# Task prompt
Your answer must be the full listing below, repeated exactly.
═══ Supplied information
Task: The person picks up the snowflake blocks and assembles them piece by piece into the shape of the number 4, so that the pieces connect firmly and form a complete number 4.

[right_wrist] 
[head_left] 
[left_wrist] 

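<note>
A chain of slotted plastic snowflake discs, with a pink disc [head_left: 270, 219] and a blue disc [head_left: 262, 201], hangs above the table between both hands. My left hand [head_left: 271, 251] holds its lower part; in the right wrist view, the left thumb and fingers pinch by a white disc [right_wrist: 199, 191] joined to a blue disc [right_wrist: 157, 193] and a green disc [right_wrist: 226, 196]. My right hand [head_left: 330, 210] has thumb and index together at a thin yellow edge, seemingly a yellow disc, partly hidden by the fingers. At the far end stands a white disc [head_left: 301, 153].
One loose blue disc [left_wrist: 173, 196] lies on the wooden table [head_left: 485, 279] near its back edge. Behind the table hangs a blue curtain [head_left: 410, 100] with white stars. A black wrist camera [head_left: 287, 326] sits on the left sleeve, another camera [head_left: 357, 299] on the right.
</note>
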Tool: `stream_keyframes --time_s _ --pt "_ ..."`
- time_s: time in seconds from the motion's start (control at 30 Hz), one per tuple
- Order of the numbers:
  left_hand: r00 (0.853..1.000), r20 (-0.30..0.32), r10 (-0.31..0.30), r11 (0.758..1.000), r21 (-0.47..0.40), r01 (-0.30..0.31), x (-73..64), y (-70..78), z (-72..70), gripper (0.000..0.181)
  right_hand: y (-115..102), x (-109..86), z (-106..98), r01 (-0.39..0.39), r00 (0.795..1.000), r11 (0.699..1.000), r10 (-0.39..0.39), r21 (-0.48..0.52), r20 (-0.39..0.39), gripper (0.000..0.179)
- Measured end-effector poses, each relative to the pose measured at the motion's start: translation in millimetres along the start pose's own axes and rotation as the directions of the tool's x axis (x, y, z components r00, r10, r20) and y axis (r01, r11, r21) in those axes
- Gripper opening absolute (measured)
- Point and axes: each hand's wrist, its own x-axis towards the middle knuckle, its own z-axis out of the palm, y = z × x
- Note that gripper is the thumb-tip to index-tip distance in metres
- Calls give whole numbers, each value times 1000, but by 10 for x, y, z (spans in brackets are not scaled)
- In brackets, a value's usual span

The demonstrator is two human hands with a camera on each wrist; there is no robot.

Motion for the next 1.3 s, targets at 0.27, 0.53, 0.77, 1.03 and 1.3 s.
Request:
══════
# Output for this exercise
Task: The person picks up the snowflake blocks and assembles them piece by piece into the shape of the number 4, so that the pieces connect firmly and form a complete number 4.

[right_wrist] 
[head_left] 
[left_wrist] 

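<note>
A chain of slotted plastic snowflake discs, with a pink disc [head_left: 270, 219] and a blue disc [head_left: 262, 201], hangs above the table between both hands. My left hand [head_left: 271, 251] holds its lower part; in the right wrist view, the left thumb and fingers pinch by a white disc [right_wrist: 199, 191] joined to a blue disc [right_wrist: 157, 193] and a green disc [right_wrist: 226, 196]. My right hand [head_left: 330, 210] has thumb and index together at a thin yellow edge, seemingly a yellow disc, partly hidden by the fingers. At the far end stands a white disc [head_left: 301, 153].
One loose blue disc [left_wrist: 173, 196] lies on the wooden table [head_left: 485, 279] near its back edge. Behind the table hangs a blue curtain [head_left: 410, 100] with white stars. A black wrist camera [head_left: 287, 326] sits on the left sleeve, another camera [head_left: 357, 299] on the right.
</note>
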Tool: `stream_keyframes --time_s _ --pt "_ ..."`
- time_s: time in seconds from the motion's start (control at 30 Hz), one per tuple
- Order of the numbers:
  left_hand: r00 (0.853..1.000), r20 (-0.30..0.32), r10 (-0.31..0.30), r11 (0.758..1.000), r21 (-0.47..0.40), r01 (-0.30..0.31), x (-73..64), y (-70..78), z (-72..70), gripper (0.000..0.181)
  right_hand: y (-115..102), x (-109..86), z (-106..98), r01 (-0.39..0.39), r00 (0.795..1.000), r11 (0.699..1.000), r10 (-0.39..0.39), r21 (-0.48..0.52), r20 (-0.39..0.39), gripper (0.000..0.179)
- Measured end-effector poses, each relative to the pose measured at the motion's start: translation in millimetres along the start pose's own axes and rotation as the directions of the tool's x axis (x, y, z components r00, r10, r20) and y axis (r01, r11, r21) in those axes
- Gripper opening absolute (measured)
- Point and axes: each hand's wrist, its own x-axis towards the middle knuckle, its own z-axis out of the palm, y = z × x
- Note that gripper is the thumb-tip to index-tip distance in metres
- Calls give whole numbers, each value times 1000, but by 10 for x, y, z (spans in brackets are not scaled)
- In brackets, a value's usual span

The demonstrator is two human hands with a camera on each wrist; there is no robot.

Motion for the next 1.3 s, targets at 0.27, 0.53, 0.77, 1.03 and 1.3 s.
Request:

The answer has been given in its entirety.